As I mentioned this bit is VERY sharp it was bought from WoodCrafters store in Georgia and is very very sharp.  Trust it is true as well.  I may have over heated it.  Wood does seem soft though.
Can someone tell me about Bushings.  Why do that packets that tell you what pen to use it all leave out the millimeters size?...just wondering.

Thanks again.


----------



## Ray1955 (Dec 31, 2016)

The wood blank was at Woodcrafters and is CHECHEN....when lining up the drill bit, I noticed it is soft as you can see it making an impression.
Drill press is a DELTA VS I am so excited I can finally use it.......it doesn't get used nearly enough for a few once in awhile jobs.  
Making a WALLSTREET II pen.....with a barrel "drill bit 27/64.

Appreciate the help.


----------



## Skie_M (Dec 31, 2016)

Most pen kits are American Made or made to American manufacturer specifications (made in Taiwan or China, ect, but still made to American measurements).  This means that for the most part, the measurements in their paperwork are all imperial (old standard) rather than metric (millimeters).

Roll your bit on a good flat surface (spare bit of window glass or a mirror) to see if it wobbles ... if it does, it's bent.


As for blow-out on the other end .... hard to avoid that.  You could try liberally soaking the ends of your blanks in CA to help hold them together better, and use a good sharp jobber bit or an acrylic bullet-point bit.  Those tend to blow out less than brad point bits. A split point bit is just a modified jobber bit, and should work just fine.

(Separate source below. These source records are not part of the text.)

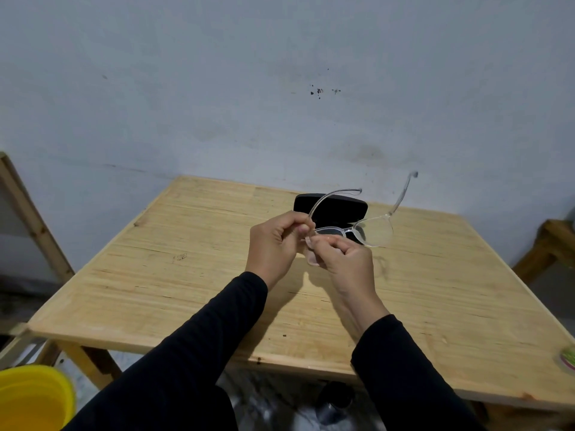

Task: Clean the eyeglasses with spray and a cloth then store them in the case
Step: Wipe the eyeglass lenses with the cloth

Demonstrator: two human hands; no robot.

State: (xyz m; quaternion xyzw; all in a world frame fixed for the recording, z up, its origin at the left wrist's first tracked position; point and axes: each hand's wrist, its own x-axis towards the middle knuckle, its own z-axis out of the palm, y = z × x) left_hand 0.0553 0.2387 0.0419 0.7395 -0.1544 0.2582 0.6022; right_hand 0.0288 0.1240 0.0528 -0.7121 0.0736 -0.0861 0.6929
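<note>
Head view. A light wooden table [193, 275] stands against a pale blue-grey wall [217, 88]; all positions below are given relative to this table.

Above the table's middle, toward its far half, a person holds a pair of clear-framed eyeglasses [371, 230] in the air, clear of the surface. Both temple arms are unfolded and point away toward the wall. The lens on the right side shows plainly; the other lens is largely hidden behind the fingers.

The left hand [277, 241] has its fingers curled and pinches the frame at the left hinge, where the near temple arm begins. The right hand [345, 259] is also curled, with fingertips closed on the frame's lower left edge. A small pale pink cloth [312, 259] sits between the right fingers and the frame; how much of it lies under the hand cannot be told. The two hands are touching or nearly so at the fingertips. Both forearms wear black sleeves [199, 353].

A black eyeglass case [329, 206] lies on the table near its far edge, directly behind the held eyeglasses. Whether it is open or closed cannot be told.

At the table's right near corner a small greenish round object [567, 357] is cut off by the picture edge. Below the table's left near corner stands a yellow bucket [34, 396].
</note>
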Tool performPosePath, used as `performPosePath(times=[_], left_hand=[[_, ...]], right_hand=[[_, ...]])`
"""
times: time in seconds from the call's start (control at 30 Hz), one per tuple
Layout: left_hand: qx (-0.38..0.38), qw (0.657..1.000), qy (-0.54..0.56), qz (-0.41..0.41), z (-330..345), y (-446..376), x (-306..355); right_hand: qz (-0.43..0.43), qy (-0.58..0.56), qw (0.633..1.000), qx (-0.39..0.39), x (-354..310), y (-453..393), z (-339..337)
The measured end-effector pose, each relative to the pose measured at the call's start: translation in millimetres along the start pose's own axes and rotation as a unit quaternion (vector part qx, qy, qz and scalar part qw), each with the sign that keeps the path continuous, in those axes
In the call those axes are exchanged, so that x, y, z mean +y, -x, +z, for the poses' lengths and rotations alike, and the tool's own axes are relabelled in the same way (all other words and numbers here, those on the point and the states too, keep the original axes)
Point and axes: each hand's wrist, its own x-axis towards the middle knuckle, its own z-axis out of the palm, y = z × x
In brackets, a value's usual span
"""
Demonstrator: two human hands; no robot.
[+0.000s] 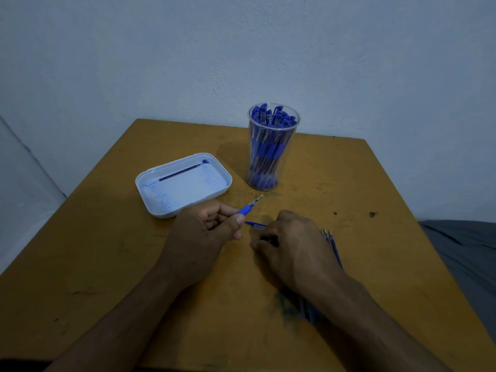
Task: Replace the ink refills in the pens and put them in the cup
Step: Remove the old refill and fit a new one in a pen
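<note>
Both forearms reach forward from the bottom edge, converging toward the middle. The left hand (204, 226) is curled, knuckles up, thumb and forefinger pinching a pen (248, 208) whose tip points up and to the right. The right hand (292, 242) lies palm down, fingers bent and fingertips pointing left; what they touch is hidden.

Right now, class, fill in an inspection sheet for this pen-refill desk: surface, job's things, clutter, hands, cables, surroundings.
Surface: wooden table, scuffed, with dark ink marks.
Job's things: clear cup upright, full of blue pens; pen, tip bared; pen cap lying on the table; refills partly under the right hand; white tray holding one refill.
Clutter: nothing seen.
Hands: left hand grips the pen; right hand pinches something small, unclear.
Cables: nothing seen.
Surroundings: pale wall; grey cloth at right.
</note>
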Motion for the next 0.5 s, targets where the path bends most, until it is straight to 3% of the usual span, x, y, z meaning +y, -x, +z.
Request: performPosePath(times=[0.2, 0.27, 0.3, 0.4, 0.5], left_hand=[[-0.008, 0.999, 0.004, 0.032, -1, 3, 3], [-0.02, 0.999, 0.009, 0.045, -3, 4, 3], [-0.027, 0.998, 0.012, 0.051, -4, 5, 3], [-0.046, 0.997, 0.005, 0.06, -6, 5, 1], [-0.049, 0.997, -0.003, 0.063, -5, 5, 0]], right_hand=[[-0.009, -0.018, 1.0, -0.004, 4, 1, -3], [-0.003, -0.104, 0.993, 0.046, 4, 3, -6], [0.016, -0.194, 0.978, 0.074, 3, 4, -7], [0.067, -0.469, 0.877, 0.081, -3, 6, -9], [0.085, -0.506, 0.854, 0.089, -7, 5, -8]])
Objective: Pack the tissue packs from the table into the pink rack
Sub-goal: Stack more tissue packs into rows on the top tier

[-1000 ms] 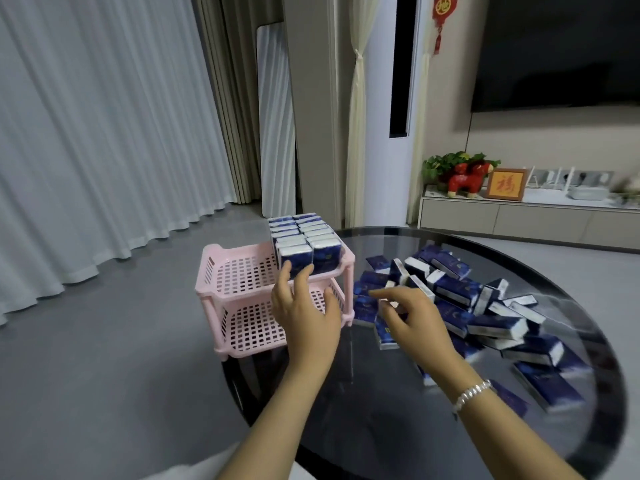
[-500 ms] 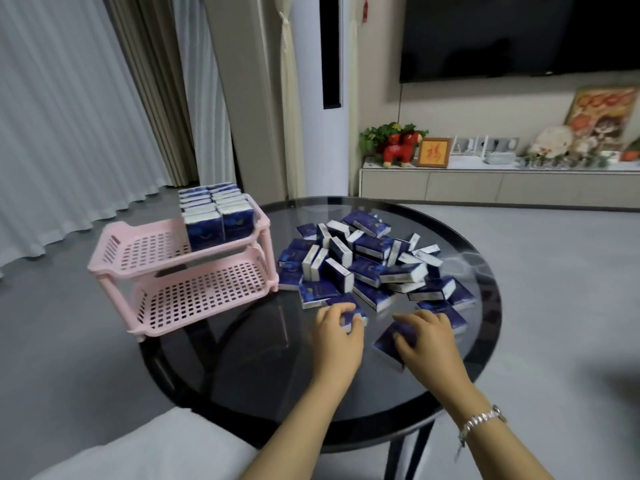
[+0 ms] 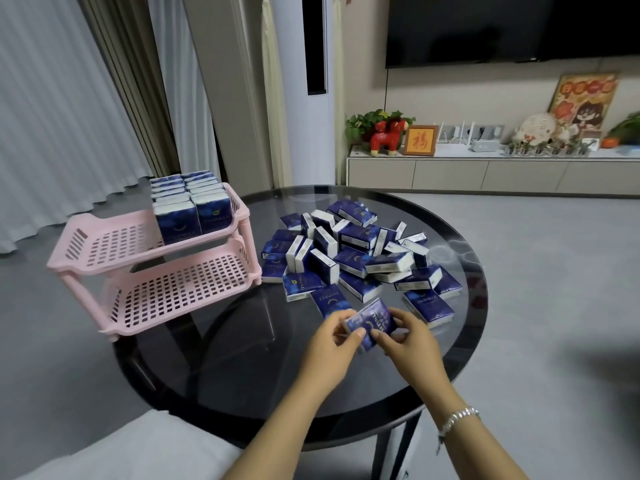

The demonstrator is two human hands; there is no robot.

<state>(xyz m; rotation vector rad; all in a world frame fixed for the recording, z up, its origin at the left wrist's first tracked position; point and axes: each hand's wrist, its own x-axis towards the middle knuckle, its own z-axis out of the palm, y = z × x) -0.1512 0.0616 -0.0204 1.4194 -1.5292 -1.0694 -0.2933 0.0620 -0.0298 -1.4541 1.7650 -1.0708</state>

When drilling no matter what speed, keep track of how far you've gone through the bit ... a little bit of tape or some marker on the bit shank where it will be right at the entry of the hole when the bit approaches the other side would be good.  This will tell you when to really back down on the PRESSURE .... you want to use very light pressure at the end of the drilling to avoid blow-out.


----------



## jleiwig (Dec 31, 2016)

Did you clean off the bit before using it?  Woodcraft bits tend to come with some sticky substance that can really booger up things quickly.


----------



## Ray1955 (Jan 1, 2017)

When removed from the package, I rubbed it an didn't find anything foreign.

Think I will attempt again today and go really slow.  I was wondering though lets say I get it drilled and then I glue my barrel into the blank.....and something happens......can you buy barrels separately?


----------



## mecompco (Jan 1, 2017)

Ray1955 said:


> When removed from the package, I rubbed it an didn't find anything foreign.
> 
> Think I will attempt again today and go really slow.  I was wondering though lets say I get it drilled and then I glue my barrel into the blank.....and something happens......can you buy barrels separately?



Brass tubes are commonly available. Also, if you have a mishap during turning (and they do happen!), simply turn off the remains of the blank and glue and re-use the tube.

Regards,
Michael


----------



## JimB (Jan 1, 2017)

Woodcraft sells spare tubes so you should be able to pick them up at the store. I believe them come in packs of 5. The size of the bushings is usually listed in the pen kit instructions not on the bushings themselves.

It is also a good idea to test drill in a piece of scrap wood to test fit the tube. I have found, for the Sierra and Wall Street II I am usually better off using a letter Z bit than the 27/64 they recommend. The Z bit is just a tiny, tiny bit bigger.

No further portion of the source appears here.